#### EXERCISE DIRECTIONS:
Print the data that follows without changing a single word.

○ ○ ○ ○ ○

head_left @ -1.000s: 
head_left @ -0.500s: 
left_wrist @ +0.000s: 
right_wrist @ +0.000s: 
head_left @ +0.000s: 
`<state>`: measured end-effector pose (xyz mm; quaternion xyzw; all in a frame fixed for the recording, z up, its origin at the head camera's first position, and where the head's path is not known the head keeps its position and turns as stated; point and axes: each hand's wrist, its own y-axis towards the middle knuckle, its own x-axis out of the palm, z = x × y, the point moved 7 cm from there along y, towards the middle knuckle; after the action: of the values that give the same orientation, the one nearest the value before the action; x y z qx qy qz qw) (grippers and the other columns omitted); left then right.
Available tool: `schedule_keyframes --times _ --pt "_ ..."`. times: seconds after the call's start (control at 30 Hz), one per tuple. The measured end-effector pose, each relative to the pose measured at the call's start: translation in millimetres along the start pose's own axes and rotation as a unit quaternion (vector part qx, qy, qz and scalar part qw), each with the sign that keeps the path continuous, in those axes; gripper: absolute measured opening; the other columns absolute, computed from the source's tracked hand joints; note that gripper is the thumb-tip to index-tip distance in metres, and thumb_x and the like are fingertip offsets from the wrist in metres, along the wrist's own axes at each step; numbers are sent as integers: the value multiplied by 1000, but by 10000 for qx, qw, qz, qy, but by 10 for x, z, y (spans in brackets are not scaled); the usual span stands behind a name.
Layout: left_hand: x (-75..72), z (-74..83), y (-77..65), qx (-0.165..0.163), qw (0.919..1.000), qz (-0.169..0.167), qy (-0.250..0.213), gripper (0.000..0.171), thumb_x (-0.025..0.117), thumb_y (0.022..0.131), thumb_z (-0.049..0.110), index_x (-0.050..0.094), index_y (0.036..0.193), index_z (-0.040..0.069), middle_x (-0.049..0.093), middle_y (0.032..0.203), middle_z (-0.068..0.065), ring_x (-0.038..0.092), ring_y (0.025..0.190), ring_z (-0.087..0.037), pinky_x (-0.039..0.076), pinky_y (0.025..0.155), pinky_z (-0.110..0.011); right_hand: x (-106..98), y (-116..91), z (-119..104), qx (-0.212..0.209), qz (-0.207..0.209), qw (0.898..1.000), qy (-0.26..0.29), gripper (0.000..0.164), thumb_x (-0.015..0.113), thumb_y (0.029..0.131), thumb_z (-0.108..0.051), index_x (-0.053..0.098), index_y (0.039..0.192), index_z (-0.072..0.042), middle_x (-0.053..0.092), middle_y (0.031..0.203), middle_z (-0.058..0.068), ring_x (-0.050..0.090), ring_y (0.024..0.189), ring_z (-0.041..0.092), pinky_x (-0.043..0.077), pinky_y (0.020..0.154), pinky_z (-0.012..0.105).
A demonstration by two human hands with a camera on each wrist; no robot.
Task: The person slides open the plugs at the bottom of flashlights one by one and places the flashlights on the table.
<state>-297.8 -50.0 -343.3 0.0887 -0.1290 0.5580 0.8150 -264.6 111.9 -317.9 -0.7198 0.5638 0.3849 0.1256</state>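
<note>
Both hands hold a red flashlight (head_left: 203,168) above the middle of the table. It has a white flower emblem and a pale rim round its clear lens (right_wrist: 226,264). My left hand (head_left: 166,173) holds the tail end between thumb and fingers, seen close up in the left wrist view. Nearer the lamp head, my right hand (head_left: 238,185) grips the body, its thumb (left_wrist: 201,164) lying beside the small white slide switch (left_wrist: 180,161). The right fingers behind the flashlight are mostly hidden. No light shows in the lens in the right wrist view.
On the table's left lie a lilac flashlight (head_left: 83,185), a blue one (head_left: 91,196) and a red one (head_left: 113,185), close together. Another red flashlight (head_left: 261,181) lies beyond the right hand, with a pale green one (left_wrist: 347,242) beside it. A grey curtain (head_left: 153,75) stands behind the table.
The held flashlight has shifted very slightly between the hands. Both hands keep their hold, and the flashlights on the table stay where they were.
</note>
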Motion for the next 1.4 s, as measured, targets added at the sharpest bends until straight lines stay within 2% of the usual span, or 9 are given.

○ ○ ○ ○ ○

#### FINISHED EXERCISE:
head_left @ -1.000s: 
head_left @ -0.500s: 
left_wrist @ +0.000s: 
right_wrist @ +0.000s: 
head_left @ +0.000s: 
`<state>`: measured end-effector pose (xyz mm; quaternion xyzw; all in a frame fixed for the recording, z up, its origin at the head camera's first position, and where the head's path is not known the head keeps its position and turns as stated; point and axes: each hand's wrist, its own y-axis towards the middle knuckle, its own x-axis out of the palm, z = x × y, the point moved 7 cm from there along y, towards the middle knuckle; after the action: of the values that give the same orientation, the one nearest the value before the action; x y z qx qy qz qw) (grippers and the other columns omitted); left then right.
Available tool: `schedule_keyframes --times _ --pt "_ ..."`. times: seconds after the call's start (control at 30 Hz), one per tuple. The measured end-effector pose, each relative to the pose measured at the call's start: translation in millimetres along the start pose's own axes and rotation as a unit quaternion (vector part qx, qy, qz and scalar part qw), each with the sign that keeps the path continuous, in those axes; gripper: absolute measured opening; the other columns absolute, computed from the source's tracked hand joints; note that gripper is the thumb-tip to index-tip distance in metres, and thumb_x and the like are fingertip offsets from the wrist in metres, along the wrist's own axes at each step; numbers are sent as integers: the value multiplied by 1000, but by 10000 for qx, qw, qz, qy, but by 10 for x, z, y (spans in brackets are not scaled); the usual span stands behind a name.
Layout: left_hand: x (-75..72), z (-74..83), y (-77..65), qx (-0.165..0.163), qw (0.919..1.000), qz (-0.169..0.167), qy (-0.250..0.213), gripper (0.000..0.171), thumb_x (-0.025..0.117), thumb_y (0.022..0.131), thumb_z (-0.049..0.110), index_x (-0.050..0.094), index_y (0.036..0.193), index_z (-0.040..0.069), middle_x (-0.049..0.093), middle_y (0.032..0.203), middle_z (-0.068..0.065), ring_x (-0.038..0.092), ring_y (0.025..0.190), ring_z (-0.087..0.037), pinky_x (-0.039..0.076), pinky_y (0.025..0.155), pinky_z (-0.110..0.011); right_hand: x (-106..98), y (-116..91), z (-119..104), qx (-0.212..0.209), qz (-0.207..0.209), qw (0.898..1.000), qy (-0.26..0.29), gripper (0.000..0.164), thumb_x (-0.015..0.113), thumb_y (0.029..0.131), thumb_z (-0.108..0.051), index_x (-0.053..0.098), index_y (0.039..0.192), index_z (-0.072..0.042), middle_x (-0.053..0.092), middle_y (0.031..0.203), middle_z (-0.058..0.068), ring_x (-0.050..0.090), ring_y (0.024..0.189), ring_z (-0.041..0.092), pinky_x (-0.043..0.077), pinky_y (0.020..0.154), pinky_z (-0.012..0.105).
A demonstration by two human hands with a camera on each wrist; no robot.
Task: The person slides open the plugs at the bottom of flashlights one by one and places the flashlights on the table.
<state>-297.8 -50.0 -343.3 0.0887 -0.1290 0.5580 0.8150 -264.6 111.9 -317.9 -0.7198 0.5638 0.3849 0.1256</state>
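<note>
Both hands hold a red flashlight (head_left: 203,168) above the middle of the table. It has a white flower emblem and a pale rim round its clear lens (right_wrist: 226,264). My left hand (head_left: 166,173) holds the tail end between thumb and fingers, seen close up in the left wrist view. Nearer the lamp head, my right hand (head_left: 238,185) grips the body, its thumb (left_wrist: 201,164) lying beside the small white slide switch (left_wrist: 180,161). The right fingers behind the flashlight are mostly hidden. No light shows in the lens in the right wrist view.
On the table's left lie a lilac flashlight (head_left: 83,185), a blue one (head_left: 91,196) and a red one (head_left: 113,185), close together. Another red flashlight (head_left: 261,181) lies beyond the right hand, with a pale green one (left_wrist: 347,242) beside it. A grey curtain (head_left: 153,75) stands behind the table.
The held flashlight has shifted very slightly between the hands. Both hands keep their hold, and the flashlights on the table stay where they were.
</note>
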Motion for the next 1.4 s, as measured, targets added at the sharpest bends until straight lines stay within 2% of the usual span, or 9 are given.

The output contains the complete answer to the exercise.